* **Exercise requirements**: Print every line of the data exactly as shown.

Start of Block

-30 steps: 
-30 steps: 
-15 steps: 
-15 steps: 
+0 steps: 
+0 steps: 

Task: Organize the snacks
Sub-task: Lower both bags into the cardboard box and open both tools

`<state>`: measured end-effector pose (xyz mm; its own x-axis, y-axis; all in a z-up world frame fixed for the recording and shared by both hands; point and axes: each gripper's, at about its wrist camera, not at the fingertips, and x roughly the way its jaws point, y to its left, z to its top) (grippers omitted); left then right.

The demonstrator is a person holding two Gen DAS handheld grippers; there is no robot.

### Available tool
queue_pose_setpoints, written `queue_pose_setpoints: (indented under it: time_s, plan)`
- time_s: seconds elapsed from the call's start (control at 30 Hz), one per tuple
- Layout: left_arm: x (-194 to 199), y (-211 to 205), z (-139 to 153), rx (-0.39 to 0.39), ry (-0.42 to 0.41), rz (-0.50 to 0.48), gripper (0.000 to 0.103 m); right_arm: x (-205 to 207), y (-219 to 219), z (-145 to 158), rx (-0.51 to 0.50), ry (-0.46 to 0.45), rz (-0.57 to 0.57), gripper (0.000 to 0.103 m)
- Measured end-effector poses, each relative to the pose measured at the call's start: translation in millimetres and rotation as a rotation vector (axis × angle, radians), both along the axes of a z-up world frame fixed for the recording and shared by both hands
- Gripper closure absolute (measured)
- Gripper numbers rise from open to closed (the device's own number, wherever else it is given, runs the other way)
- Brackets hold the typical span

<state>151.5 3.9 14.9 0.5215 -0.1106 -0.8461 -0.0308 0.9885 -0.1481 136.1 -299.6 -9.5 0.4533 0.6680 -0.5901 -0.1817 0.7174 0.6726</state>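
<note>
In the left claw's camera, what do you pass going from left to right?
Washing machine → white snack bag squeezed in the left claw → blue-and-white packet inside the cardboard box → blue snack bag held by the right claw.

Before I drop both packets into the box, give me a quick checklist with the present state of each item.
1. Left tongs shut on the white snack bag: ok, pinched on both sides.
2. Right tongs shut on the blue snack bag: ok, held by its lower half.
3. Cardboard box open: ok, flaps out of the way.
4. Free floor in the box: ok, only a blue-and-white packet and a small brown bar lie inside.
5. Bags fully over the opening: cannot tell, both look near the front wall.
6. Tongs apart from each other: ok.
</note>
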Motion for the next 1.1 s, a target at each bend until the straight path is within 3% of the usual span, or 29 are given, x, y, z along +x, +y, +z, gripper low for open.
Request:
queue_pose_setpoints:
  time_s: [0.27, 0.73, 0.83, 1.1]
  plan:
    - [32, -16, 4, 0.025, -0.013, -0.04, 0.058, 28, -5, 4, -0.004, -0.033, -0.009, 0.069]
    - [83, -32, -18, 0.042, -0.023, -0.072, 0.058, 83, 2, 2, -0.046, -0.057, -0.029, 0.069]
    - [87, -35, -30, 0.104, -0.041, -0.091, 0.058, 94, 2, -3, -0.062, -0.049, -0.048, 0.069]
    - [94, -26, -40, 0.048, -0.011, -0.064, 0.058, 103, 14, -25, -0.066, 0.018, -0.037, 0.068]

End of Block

* **Response to the exercise**:
-30 steps: 
-30 steps: 
-15 steps: 
-15 steps: 
+0 steps: 
+0 steps: 

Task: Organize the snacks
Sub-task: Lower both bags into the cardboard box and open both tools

`<state>`: measured end-effector pose (xyz mm; its own x-axis, y-axis; all in a z-up world frame fixed for the recording and shared by both hands; point and axes: each gripper's, at about its wrist camera, not at the fingertips, and x roughly the way its jaws point, y to its left, z to its top) (grippers omitted); left then right.

The demonstrator is a person holding two Gen DAS handheld grippers; there is no robot.

### Available tool
queue_pose_setpoints, written `queue_pose_setpoints: (indented under it: time_s, plan)`
- time_s: seconds elapsed from the call's start (control at 30 Hz), one per tuple
- Layout: left_arm: x (-194 to 199), y (-211 to 205), z (-139 to 153), rx (-0.39 to 0.39), ry (-0.42 to 0.41), rz (-0.50 to 0.48), gripper (0.000 to 0.103 m); right_arm: x (-205 to 207), y (-219 to 219), z (-145 to 158), rx (-0.51 to 0.50), ry (-0.46 to 0.45), rz (-0.57 to 0.57), gripper (0.000 to 0.103 m)
- Measured end-effector poses, each relative to the pose measured at the call's start: translation in millimetres and rotation as a rotation vector (axis × angle, radians), both along the axes of a z-up world frame fixed for the recording and shared by both hands
- Gripper closure absolute (measured)
- Gripper numbers rise from open to closed (the device's own number, wherever else it is given, runs the other way)
- Brackets hold the typical span

<state>151.5 3.9 14.9 0.5215 -0.1106 -0.8461 -0.0308 0.9885 -0.1481 136.1 -299.6 -9.5 0.4533 0.6680 -0.5901 -0.1817 0.7174 0.6726</state>
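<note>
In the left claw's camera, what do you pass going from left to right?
Washing machine → white snack bag squeezed in the left claw → blue-and-white packet inside the cardboard box → blue snack bag held by the right claw.

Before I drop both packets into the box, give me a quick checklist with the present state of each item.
1. Left tongs shut on the white snack bag: ok, pinched on both sides.
2. Right tongs shut on the blue snack bag: ok, held by its lower half.
3. Cardboard box open: ok, flaps out of the way.
4. Free floor in the box: ok, only a blue-and-white packet and a small brown bar lie inside.
5. Bags fully over the opening: cannot tell, both look near the front wall.
6. Tongs apart from each other: ok.
</note>
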Motion for the next 1.1 s, a target at each bend until the straight path is within 3% of the usual span, or 29 are given, x, y, z along +x, +y, +z, gripper low for open.
Request:
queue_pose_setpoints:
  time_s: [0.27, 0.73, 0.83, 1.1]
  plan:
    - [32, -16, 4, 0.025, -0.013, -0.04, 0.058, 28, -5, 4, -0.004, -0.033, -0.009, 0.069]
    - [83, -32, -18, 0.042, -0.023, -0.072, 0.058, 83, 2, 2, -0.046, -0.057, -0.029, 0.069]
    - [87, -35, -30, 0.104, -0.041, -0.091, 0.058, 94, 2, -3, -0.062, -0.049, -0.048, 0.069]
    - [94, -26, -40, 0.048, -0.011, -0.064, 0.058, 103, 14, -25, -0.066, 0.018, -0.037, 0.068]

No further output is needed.